**Work required**
Look through the data below and extract, unchanged, the lines from the one that contains "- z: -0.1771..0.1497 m" to the one that contains "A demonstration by", both included.

**Given material**
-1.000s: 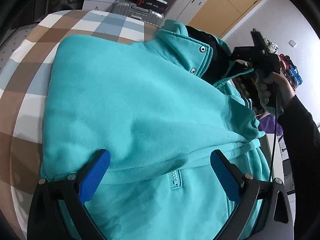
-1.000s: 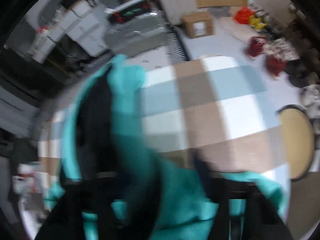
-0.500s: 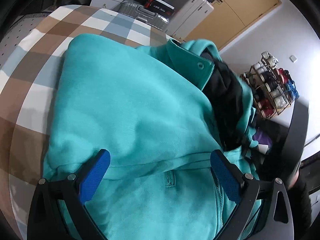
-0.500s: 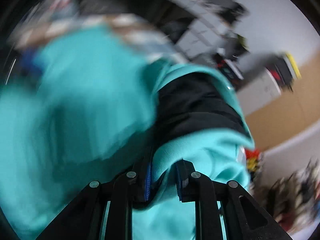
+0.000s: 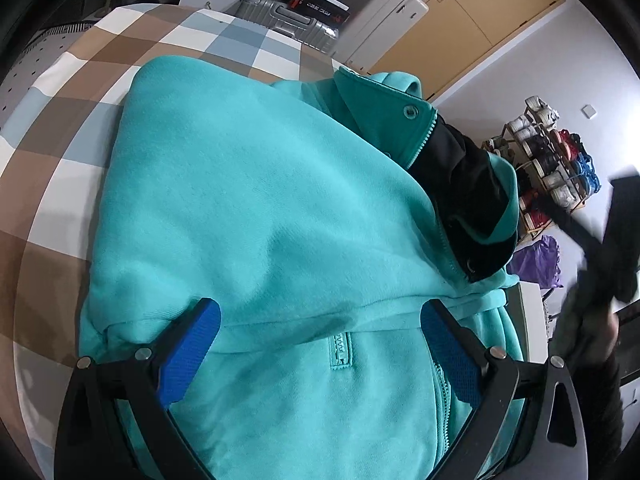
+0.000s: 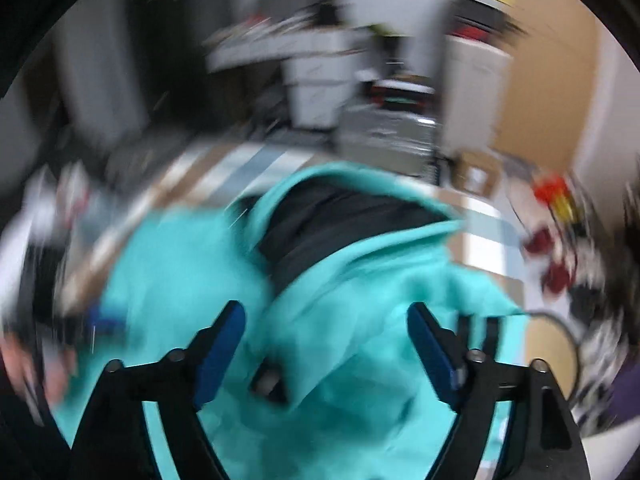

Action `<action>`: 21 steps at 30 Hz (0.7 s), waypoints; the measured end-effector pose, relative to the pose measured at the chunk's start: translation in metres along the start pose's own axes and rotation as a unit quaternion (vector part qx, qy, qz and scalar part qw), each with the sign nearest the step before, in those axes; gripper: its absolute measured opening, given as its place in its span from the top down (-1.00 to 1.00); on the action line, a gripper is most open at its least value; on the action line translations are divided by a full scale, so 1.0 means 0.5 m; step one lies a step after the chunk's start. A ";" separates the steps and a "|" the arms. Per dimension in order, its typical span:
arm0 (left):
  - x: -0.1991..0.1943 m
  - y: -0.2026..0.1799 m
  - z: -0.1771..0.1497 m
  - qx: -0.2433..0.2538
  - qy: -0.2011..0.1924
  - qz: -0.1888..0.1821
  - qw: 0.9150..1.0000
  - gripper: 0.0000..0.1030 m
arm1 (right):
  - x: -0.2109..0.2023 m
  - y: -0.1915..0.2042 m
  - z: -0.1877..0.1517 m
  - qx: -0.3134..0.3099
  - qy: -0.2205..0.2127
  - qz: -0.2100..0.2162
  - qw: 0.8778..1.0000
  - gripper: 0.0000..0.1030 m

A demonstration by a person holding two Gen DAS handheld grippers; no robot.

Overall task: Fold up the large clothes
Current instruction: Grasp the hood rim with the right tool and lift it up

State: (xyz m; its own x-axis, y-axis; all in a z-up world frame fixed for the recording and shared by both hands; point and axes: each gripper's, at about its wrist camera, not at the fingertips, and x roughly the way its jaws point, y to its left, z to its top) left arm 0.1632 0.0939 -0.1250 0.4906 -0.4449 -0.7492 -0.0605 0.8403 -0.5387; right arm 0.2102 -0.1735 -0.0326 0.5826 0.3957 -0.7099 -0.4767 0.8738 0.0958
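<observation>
A teal zip jacket [image 5: 248,208] with a black-lined hood [image 5: 464,200] lies folded on the checked tablecloth [image 5: 80,92]. My left gripper [image 5: 320,312] hangs open over its lower part near a pocket zip, with only flat cloth between the blue pads. The right wrist view is blurred by motion. In it my right gripper [image 6: 326,312] stands wide, its jaws opening above the jacket [image 6: 360,340] and the hood [image 6: 340,220]; the pads press on nothing. At the right edge of the left wrist view, a hand [image 5: 592,320] holds that gripper as a dark blur.
Beyond the table's far edge stand a silver suitcase [image 5: 288,20], white cabinets [image 5: 376,12] and a wooden door. A shoe rack [image 5: 548,168] and a purple bag [image 5: 536,260] sit by the wall at the right.
The right gripper carried the hood over onto the jacket, then opened and let it go, pulling back to the right. The hood now rests on the jacket. The left gripper stayed put.
</observation>
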 end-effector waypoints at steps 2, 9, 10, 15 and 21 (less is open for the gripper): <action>0.003 -0.004 -0.001 0.004 0.003 0.002 1.000 -0.90 | 0.023 -0.092 0.049 0.080 -0.012 -0.003 0.997 -0.70; 0.019 -0.013 0.002 0.018 0.013 0.009 1.000 -0.90 | 0.196 -0.224 0.159 0.237 0.062 -0.013 0.970 -0.69; 0.022 -0.013 0.002 0.020 0.014 0.011 1.000 -0.90 | 0.228 -0.226 0.165 0.252 0.091 -0.027 0.963 -0.66; 0.025 -0.020 0.001 0.037 0.019 0.020 0.999 -0.90 | 0.312 -0.256 0.140 0.324 0.169 -0.053 0.929 0.55; 0.022 -0.019 0.001 0.042 0.021 0.015 0.999 -0.90 | 0.218 -0.123 0.232 0.092 0.064 -0.164 0.980 0.80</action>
State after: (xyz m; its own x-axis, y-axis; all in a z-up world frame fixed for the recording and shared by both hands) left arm 0.1694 0.0813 -0.1280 0.4530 -0.4305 -0.7807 -0.0005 0.8756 -0.4831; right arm 0.3792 -0.1515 -0.0349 0.5918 0.0556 -0.8041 -0.1429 0.9891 -0.0367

**Solution to this problem**
  - z: -0.1771..0.1497 m
  - qx: -0.2433..0.2538
  - qy: -0.2011..0.1924
  - qz: -0.1888..0.1821
  - qw: 0.9150..1.0000
  - gripper: 0.0000..0.1030 m
arm1 (right):
  - x: -0.2109..0.2023 m
  - y: -0.1915..0.2042 m
  - z: -0.1877..0.1517 m
  - qx: -0.3134..0.3099
  - qy: -0.2205..0.2127
  - qz: -0.2100..0.2162
  - qw: 0.8778..1.0000
  - gripper: 0.0000..0.1030 m

A demonstration by a person holding two Gen DAS handheld grippers; no robot.

What this exercise required is now done.